Transcribe the data underneath exactly. No images belong in your version.

+ + + + + + +

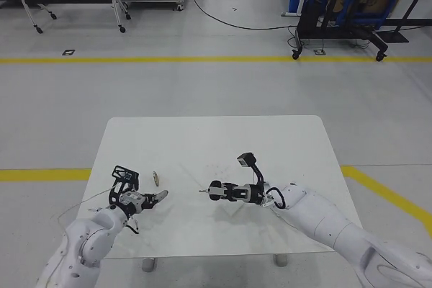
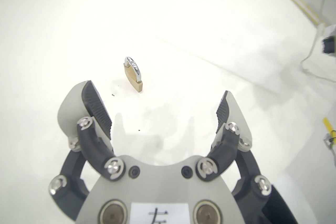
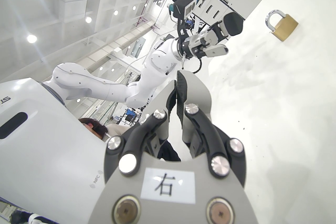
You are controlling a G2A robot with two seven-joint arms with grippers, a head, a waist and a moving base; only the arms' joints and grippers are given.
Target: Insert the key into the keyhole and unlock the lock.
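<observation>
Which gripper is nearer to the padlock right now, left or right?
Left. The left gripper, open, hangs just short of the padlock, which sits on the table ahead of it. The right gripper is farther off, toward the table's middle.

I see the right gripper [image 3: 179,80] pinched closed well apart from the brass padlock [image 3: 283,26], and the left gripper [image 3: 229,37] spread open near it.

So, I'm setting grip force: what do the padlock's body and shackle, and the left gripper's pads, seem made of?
Padlock body: looks like brass, dull golden-yellow and matte. Shackle: probably chromed or polished steel, silvery with bright reflections. Pads of the left gripper: apparently black rubber or soft plastic, ribbed, not shiny.
</observation>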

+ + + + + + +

- Response to this task -
You are controlling a G2A robot with two seven-joint arms with grippers, a head, a waist and a moving base; only the arms' joints and grippers are given.
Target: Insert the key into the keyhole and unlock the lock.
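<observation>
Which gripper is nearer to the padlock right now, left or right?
Left. The left gripper, open, hangs just short of the padlock, which sits on the table ahead of it. The right gripper is farther off, toward the table's middle.

I see the right gripper [image 3: 179,80] pinched closed well apart from the brass padlock [image 3: 283,26], and the left gripper [image 3: 229,37] spread open near it.

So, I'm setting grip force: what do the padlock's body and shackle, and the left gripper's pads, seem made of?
Padlock body: looks like brass, dull golden-yellow and matte. Shackle: probably chromed or polished steel, silvery with bright reflections. Pads of the left gripper: apparently black rubber or soft plastic, ribbed, not shiny.
</observation>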

Nothing else is needed for the answer.